Pour garder le pouvoir, le président congolais Kabila continue de réprimer

Six personnes ont été tuées le 21 janvier par les forces de l’ordre qui ont violemment dispersé des manifestants exigeant le départ de Joseph Kabila. Ce dernier devait partir fin décembre 2016. Il s’accroche au pouvoir à tout prix, mais la contestation grandit.
Six personnes ont été tuées le 21 janvier par les forces de l’ordre qui ont violemment dispersé des manifestants exigeant le départ de Joseph Kabila. Ce dernier devait partir fin décembre 2016. Il s’accroche au pouvoir à tout prix, mais la contestation grandit.

Comme l’on s’y attendait, c’est à un autre “bloody Sunday” [“dimanche sanglant”, en référence aux événements de 1972 en Irlande du Nord] auquel on a assisté ce dimanche 21 janvier, en République démocratique du Congo (RDC).

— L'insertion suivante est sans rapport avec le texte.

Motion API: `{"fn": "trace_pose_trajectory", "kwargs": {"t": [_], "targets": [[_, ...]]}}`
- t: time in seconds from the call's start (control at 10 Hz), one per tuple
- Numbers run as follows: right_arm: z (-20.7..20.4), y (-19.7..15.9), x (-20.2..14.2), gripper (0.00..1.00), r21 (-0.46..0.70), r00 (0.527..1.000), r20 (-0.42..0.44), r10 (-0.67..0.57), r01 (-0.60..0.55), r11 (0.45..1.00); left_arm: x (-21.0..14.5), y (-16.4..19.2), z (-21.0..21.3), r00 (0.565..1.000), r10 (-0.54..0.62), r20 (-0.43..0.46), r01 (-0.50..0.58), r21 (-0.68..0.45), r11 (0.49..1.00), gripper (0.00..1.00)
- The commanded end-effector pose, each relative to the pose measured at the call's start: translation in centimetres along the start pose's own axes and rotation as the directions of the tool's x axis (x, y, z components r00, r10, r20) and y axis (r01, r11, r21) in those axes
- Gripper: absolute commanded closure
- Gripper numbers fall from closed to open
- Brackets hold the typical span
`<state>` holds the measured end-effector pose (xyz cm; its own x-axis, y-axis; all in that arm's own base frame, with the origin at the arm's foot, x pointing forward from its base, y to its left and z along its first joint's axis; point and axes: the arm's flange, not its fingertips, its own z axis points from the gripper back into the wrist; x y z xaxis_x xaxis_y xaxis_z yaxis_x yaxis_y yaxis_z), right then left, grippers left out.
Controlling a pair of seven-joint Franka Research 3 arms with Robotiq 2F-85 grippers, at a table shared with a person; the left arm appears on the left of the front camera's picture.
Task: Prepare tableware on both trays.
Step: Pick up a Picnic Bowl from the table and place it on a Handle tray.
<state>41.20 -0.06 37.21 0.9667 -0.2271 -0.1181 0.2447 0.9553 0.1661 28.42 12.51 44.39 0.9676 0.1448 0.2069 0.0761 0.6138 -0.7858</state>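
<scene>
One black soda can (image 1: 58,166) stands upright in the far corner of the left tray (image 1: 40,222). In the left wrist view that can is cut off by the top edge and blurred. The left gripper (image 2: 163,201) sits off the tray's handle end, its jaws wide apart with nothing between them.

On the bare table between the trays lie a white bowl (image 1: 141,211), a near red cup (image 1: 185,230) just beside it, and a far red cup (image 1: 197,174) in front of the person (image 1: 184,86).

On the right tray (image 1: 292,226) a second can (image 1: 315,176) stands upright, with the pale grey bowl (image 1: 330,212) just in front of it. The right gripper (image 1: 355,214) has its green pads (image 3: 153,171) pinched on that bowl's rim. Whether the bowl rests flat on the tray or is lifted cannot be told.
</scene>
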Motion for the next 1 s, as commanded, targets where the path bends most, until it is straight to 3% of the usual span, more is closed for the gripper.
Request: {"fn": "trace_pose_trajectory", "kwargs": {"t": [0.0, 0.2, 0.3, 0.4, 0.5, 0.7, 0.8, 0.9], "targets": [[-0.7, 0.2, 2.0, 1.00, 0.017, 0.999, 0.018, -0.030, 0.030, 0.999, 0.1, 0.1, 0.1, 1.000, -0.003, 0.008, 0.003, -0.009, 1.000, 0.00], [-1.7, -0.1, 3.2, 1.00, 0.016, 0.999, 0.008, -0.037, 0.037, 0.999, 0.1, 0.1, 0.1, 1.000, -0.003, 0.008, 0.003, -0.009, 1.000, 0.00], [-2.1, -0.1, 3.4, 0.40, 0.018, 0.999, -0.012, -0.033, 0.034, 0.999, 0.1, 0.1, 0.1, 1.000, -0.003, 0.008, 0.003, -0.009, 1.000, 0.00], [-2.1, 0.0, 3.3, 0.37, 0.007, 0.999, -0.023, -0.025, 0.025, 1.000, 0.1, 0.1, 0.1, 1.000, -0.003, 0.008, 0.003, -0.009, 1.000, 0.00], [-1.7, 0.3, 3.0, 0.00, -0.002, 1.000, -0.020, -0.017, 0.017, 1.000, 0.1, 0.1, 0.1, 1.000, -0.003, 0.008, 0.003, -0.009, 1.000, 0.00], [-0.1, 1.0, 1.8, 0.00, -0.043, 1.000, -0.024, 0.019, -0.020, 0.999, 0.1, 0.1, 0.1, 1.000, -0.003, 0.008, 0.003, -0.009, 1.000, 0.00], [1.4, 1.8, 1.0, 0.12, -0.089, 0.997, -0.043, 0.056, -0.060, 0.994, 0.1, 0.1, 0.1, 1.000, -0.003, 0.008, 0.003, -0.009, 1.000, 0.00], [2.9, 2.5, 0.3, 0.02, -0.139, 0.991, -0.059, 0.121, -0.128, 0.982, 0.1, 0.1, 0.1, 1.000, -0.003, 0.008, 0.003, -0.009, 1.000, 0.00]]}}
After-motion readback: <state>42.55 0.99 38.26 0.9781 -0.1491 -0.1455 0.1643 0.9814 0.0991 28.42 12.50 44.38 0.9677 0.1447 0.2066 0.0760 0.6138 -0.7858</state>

Trois semaines exactement après les tueries perpétrées le dimanche 31 décembre 2017 par les alguazils à la gâchette facile et à la solde de Joseph Kabila, suite à la manifestation qu’avait organisée un mouvement catholique contre le maintien au pouvoir du président congolais [à la tête de la RDC depuis 2001, il devait quitter ses fonctions en décembre 2016, à la fin de son dernier mandat].

Ce dimanche, c’est sous l’égide de ce même Collectif des laïcs catholiques que des Congolais de Kinshasa et des autres provinces ont battu le pavé pour exiger du locataire du palais de Marbre, une déclaration sans ambiguïté sur sa décision irrévocable de ne plus rempiler à la tête de ce pays-continent, conformément à l’accord dit de la Saint-Sylvestre arraché in extremis le 31 décembre 2016 par le cardinal Laurent Monsengwo et les siens.

Bibles et chapelets contre balles réelles

Cette manifestation, interdite par les autorités comme les précédentes, a drainé du monde à Kinshasa même et dans les capitales provinciales ; ce qui a évidemment ulcéré les partisans de Kabila-fils [son père, Laurent-Désiré Kabila, a été président de RDC de 1997 à 2001], et donné l’occasion à la police et à l’armée congolaises de démontrer encore une fois ce qu’elles savent faire le mieux, c’est-à-dire réprimer dans le sang, des populations civiles qui n’ont pour armes que leurs bibles, leurs chapelets et leurs sifflets.

Le bilan [des Nations unies] fait état de six morts, [d’une cinquantaine] de blessés et [d’une centaine] d’arrestations. En tout cas, les jours à venir risquent d’être particulièrement agités pour Joseph Kabila. En face, ce sont quasiment toutes les composantes sociopolitiques du pays qui sont vent debout contre la dictature qui s’est bonifiée, pardon, qui s’est avariée au fil des années.

Le moins que l’on puisse dire, c’est que le compte à rebours a commencé pour celui qui rêve toujours d’un troisième mandat, puisque ses soutiens traditionnels comme le Zimbabwéen Robert Mugabe et l’Angolais José Eduardo dos Santos ne sont plus aux affaires, le Sud-Africain Jacob Zuma est sur le point de faire ses valises, alors que l’Ougandais Yoweri Museveni, le Rwandais Paul Kagamé et le Tanzanien John Magufuli ne lui pardonnent pas son incapacité à faire régner l’ordre et la sécurité dans les provinces congolaises qui jouxtent leurs pays respectifs.

À l’intérieur même de la RDC, c’est une coalition de plus en plus large d’opposants, qui entend désormais faire barrage aux velléités monarchiques de celui qui est entré dans l’histoire du pays par un cruel concours de circonstances, en remplaçant au pied levé son père au lendemain de son assassinat, il y a dix-sept ans presque jour pour jour.

Une contestation grandissante face aux velléités monarchiques

La tâche sera d’autant plus difficile pour Joseph Kabila que cette fois-ci, ce sont les religieux qui mènent la fronde, avec l’Église catholique en première ligne. Certes, ce n’est pas la première fois que les prélats congolais outrepassent leur devoir d’évangélisation pour opiner sur la vie politique de leur pays, mais cette fois-ci, ils ne prennent pas de gants, en demandant ouvertement au président en exercice de débarrasser le plancher à la fin du “temps additionnel” qui lui a été donné pour préparer sa sortie [les élections ont été repoussées au 23 décembre 2018].

La pression conjuguée et grandissante de la communauté internationale, de l’opposition politique, des religieux et de la société civile congolaise sera fatalement intenable, et pourrait ouvrir les portes de l’enfer pour le major-général Joseph Kabila, du moins s’il ne renonce pas, dans les meilleurs délais, à son désir suicidaire de ruser avec son peuple et avec la Constitution de la RDC.